▶ [Task instructions]: Please give back only the lines below from the one containing "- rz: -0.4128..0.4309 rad" to the one containing "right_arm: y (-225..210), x", each repeated word for word, both ends included.

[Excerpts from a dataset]

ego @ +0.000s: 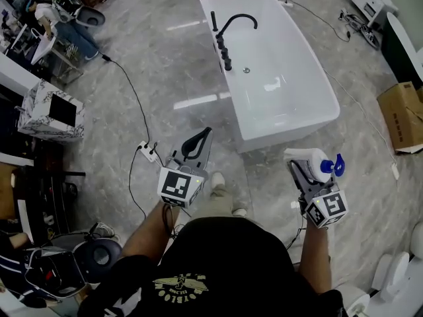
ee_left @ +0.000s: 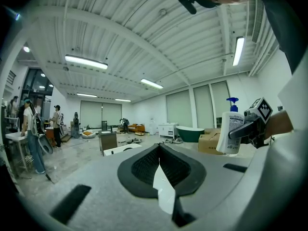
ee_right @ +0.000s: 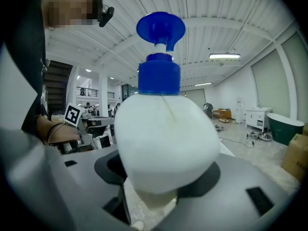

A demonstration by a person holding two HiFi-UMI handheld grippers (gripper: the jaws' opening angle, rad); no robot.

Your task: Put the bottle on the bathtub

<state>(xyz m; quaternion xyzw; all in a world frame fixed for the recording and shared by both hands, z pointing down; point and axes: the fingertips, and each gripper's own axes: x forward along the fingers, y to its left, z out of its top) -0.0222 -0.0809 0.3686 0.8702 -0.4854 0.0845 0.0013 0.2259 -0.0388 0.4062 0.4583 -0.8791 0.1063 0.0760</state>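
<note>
The white bathtub (ego: 301,104) with a black faucet (ego: 228,35) stands on the floor ahead of me. My right gripper (ego: 305,168) is shut on a white bottle (ego: 313,160) with a blue pump (ego: 336,166), held in the air to the near right of the tub. In the right gripper view the bottle (ee_right: 163,143) fills the middle between the jaws, its pump (ee_right: 160,30) on top. My left gripper (ego: 206,134) is shut and holds nothing, near the tub's near-left corner. The left gripper view shows its jaws pressed together and the bottle (ee_left: 231,131) off to the right.
A power strip (ego: 149,152) with a black cable (ego: 135,101) lies on the marble floor left of the tub. A cardboard box (ego: 402,114) sits at the right. A marble-patterned cabinet (ego: 49,111) stands at the left. White fixtures (ego: 396,276) are at the bottom right.
</note>
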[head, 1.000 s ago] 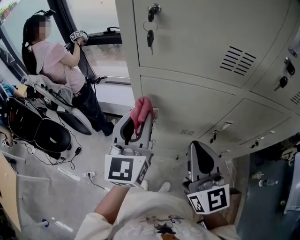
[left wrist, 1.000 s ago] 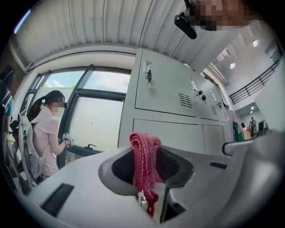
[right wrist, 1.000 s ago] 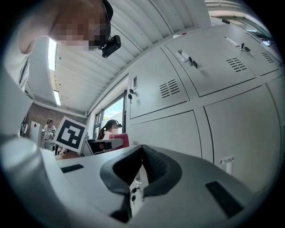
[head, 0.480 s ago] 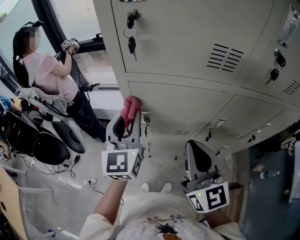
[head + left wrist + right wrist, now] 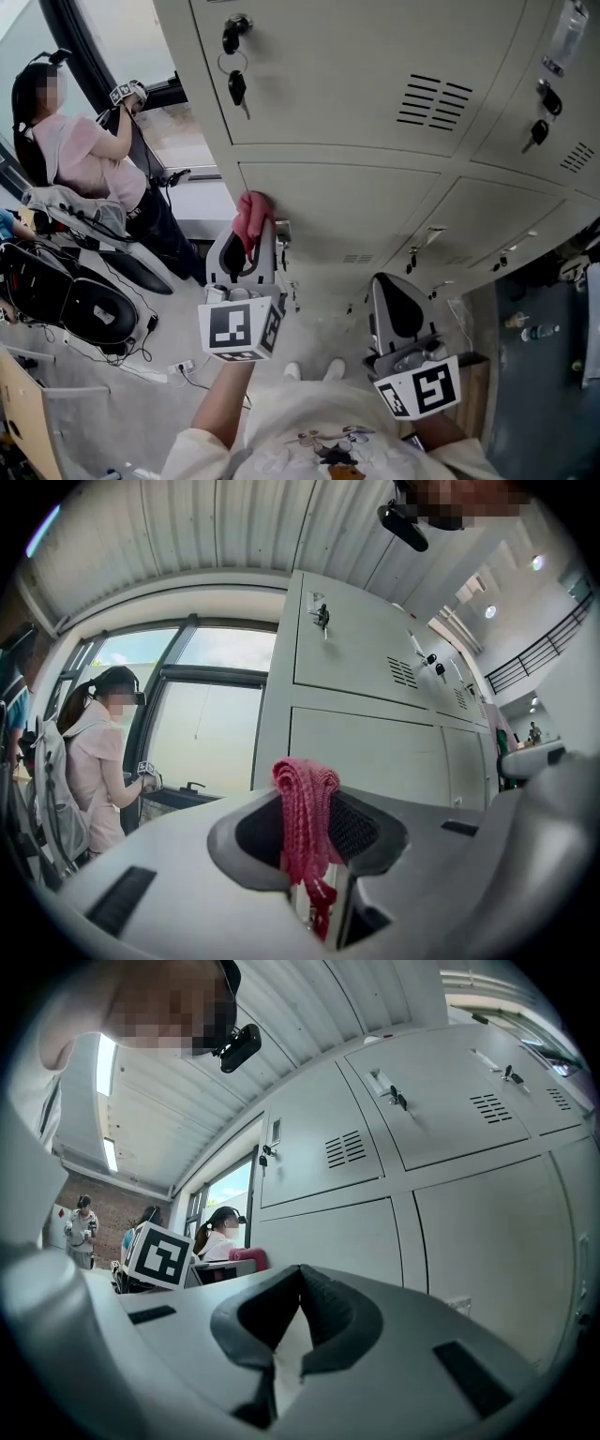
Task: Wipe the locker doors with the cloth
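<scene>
A pink knitted cloth (image 5: 251, 212) sticks up out of my left gripper (image 5: 250, 240), which is shut on it. The cloth rests at the left edge of a lower grey locker door (image 5: 356, 211); contact with the metal cannot be told. In the left gripper view the cloth (image 5: 305, 803) hangs folded between the jaws, with the locker doors (image 5: 375, 752) behind. My right gripper (image 5: 399, 298) is lower and to the right, below the same row of doors. Its jaws meet in the right gripper view (image 5: 298, 1299) with nothing held.
Keys (image 5: 237, 89) hang from the lock of the upper door (image 5: 356, 75). A person (image 5: 84, 155) stands at the window on the left, beside black chairs (image 5: 70, 300). Cables (image 5: 173, 361) lie on the floor. A dark cabinet (image 5: 544, 356) stands at the right.
The head view has swung, so lockers and grippers sit further left in the picture. The left gripper keeps the cloth at the lower door's left edge. The right gripper has barely moved.
</scene>
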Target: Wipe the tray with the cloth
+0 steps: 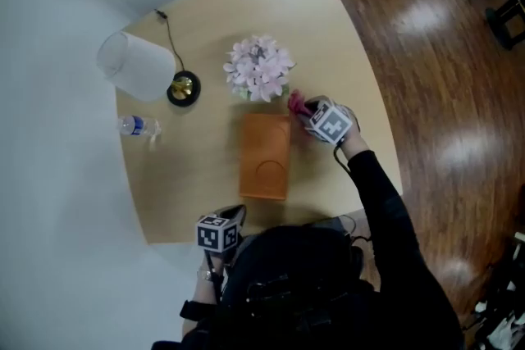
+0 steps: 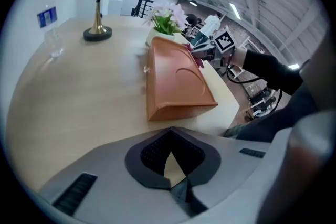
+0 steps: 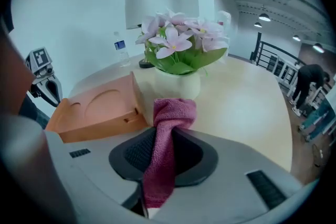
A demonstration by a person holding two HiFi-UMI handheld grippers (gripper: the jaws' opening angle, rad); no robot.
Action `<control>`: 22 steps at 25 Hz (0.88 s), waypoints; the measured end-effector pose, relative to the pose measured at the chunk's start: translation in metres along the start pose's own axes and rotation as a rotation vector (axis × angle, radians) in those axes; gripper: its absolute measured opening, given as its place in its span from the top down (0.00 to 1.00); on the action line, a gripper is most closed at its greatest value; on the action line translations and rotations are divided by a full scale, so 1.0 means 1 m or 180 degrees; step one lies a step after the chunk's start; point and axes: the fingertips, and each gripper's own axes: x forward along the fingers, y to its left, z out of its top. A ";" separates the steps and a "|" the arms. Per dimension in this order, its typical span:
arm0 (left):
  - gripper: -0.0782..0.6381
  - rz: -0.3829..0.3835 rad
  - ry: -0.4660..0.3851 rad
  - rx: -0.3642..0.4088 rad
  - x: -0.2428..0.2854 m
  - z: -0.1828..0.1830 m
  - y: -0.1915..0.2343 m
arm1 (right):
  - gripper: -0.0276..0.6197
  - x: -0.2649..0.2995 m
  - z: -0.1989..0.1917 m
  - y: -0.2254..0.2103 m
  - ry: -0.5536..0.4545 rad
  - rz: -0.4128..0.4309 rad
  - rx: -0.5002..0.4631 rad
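Fingers (image 3: 132, 156) of the right gripper (image 3: 165, 140) squeeze the pink cloth (image 3: 173, 110). The left gripper (image 2: 167, 138) is closed on nothing. The cloth is beside the tray (image 1: 264, 164), not wiping yet. Next, I think it must go on top and rub.

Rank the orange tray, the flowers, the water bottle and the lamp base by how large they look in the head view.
1. Orange tray
2. Flowers, somewhat smaller
3. Lamp base and water bottle: these look about alike, so I do not rank one above the other.

Bright, even lighting; fisheye-warped edges
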 end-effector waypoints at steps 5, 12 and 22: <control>0.89 -0.0031 -0.0029 -0.0279 0.031 0.007 -0.005 | 0.81 0.034 0.021 0.006 0.0062 0.0447 -0.0364; 0.89 -0.0001 0.0012 -0.0242 0.035 0.017 -0.003 | 0.82 0.023 0.020 0.029 0.0197 0.0928 -0.1088; 0.89 0.0090 0.0059 -0.0206 0.031 0.011 -0.010 | 0.82 0.031 0.035 0.018 -0.0009 0.0782 -0.1069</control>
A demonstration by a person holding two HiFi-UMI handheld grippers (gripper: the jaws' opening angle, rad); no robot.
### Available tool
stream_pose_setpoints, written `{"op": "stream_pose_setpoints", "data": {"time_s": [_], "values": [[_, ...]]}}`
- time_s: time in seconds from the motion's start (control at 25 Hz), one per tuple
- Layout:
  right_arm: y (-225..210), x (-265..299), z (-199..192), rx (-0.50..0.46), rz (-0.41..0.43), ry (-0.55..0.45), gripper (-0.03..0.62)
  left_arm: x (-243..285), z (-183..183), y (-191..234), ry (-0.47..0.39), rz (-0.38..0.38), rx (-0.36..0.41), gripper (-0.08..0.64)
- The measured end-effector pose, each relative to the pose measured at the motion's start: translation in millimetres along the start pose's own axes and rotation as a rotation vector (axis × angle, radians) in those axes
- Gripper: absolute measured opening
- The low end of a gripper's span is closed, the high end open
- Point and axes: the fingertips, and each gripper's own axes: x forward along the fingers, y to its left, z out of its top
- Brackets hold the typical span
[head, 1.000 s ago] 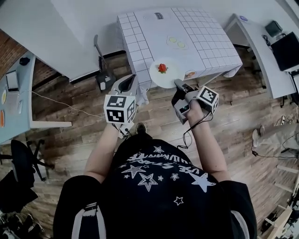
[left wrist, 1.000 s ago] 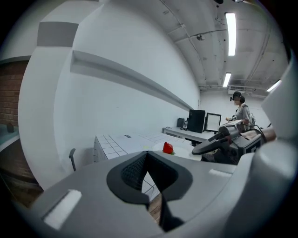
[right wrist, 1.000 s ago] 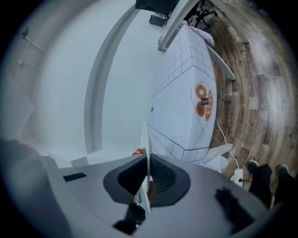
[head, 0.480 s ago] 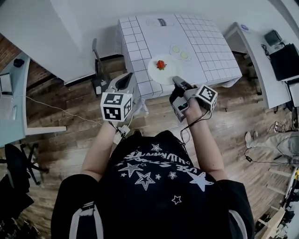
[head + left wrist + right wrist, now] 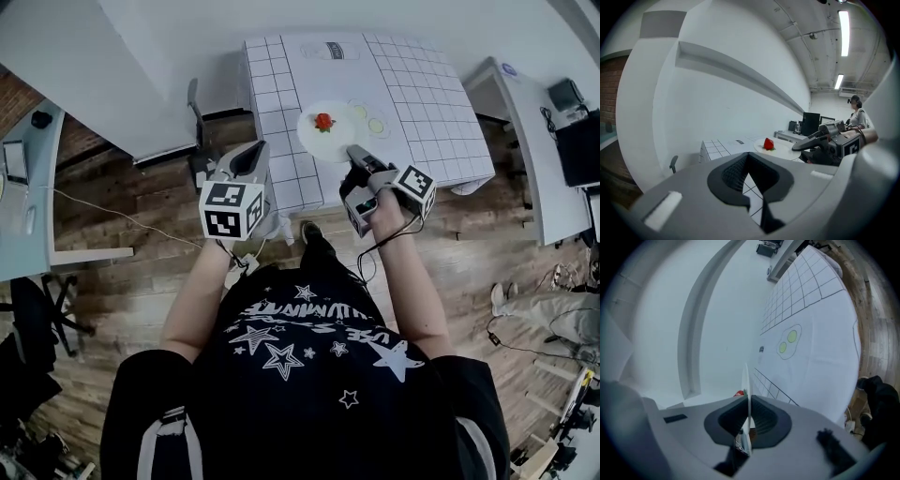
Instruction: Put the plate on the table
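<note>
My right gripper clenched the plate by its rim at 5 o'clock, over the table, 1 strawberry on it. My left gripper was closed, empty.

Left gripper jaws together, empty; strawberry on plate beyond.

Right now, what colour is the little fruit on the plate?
Red. The strawberry on the plate shows best in the left gripper view.

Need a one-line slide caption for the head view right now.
Right gripper holds a white plate with a strawberry over the gridded table.
</note>
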Motion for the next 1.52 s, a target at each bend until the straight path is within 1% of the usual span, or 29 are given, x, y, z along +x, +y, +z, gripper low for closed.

▶ [Expected answer]:
  - rz: -0.4128..0.4309 rad
  - rx: -0.5002..0.4631 rad
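Fingers (image 3: 132, 156) of the right gripper (image 3: 165, 140) squeeze the pink cloth (image 3: 173, 110). The left gripper (image 2: 167, 138) is closed on nothing. The cloth is beside the tray (image 1: 264, 164), not wiping yet. Next, I think it must go on top and rub.

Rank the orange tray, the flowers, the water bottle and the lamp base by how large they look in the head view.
1. Orange tray
2. Flowers, somewhat smaller
3. Lamp base and water bottle: these look about alike, so I do not rank one above the other.

Bright, even lighting; fisheye-warped edges
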 end-effector waypoints at steps 5, 12 and 22: <control>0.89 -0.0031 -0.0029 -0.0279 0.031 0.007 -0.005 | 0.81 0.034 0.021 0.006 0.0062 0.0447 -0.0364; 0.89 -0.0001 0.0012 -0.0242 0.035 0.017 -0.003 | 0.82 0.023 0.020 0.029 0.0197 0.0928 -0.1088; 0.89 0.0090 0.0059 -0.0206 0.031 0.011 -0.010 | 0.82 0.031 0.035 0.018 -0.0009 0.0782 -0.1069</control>
A demonstration by a person holding two HiFi-UMI handheld grippers (gripper: the jaws' opening angle, rad); no robot.
### Available tool
stream_pose_setpoints, written `{"op": "stream_pose_setpoints", "data": {"time_s": [_], "values": [[_, ...]]}}`
- time_s: time in seconds from the motion's start (control at 25 Hz), one per tuple
- Layout:
  right_arm: y (-225..210), x (-265..299), z (-199..192), rx (-0.50..0.46), rz (-0.41..0.43), ry (-0.55..0.45), gripper (-0.03..0.62)

No more output is expected.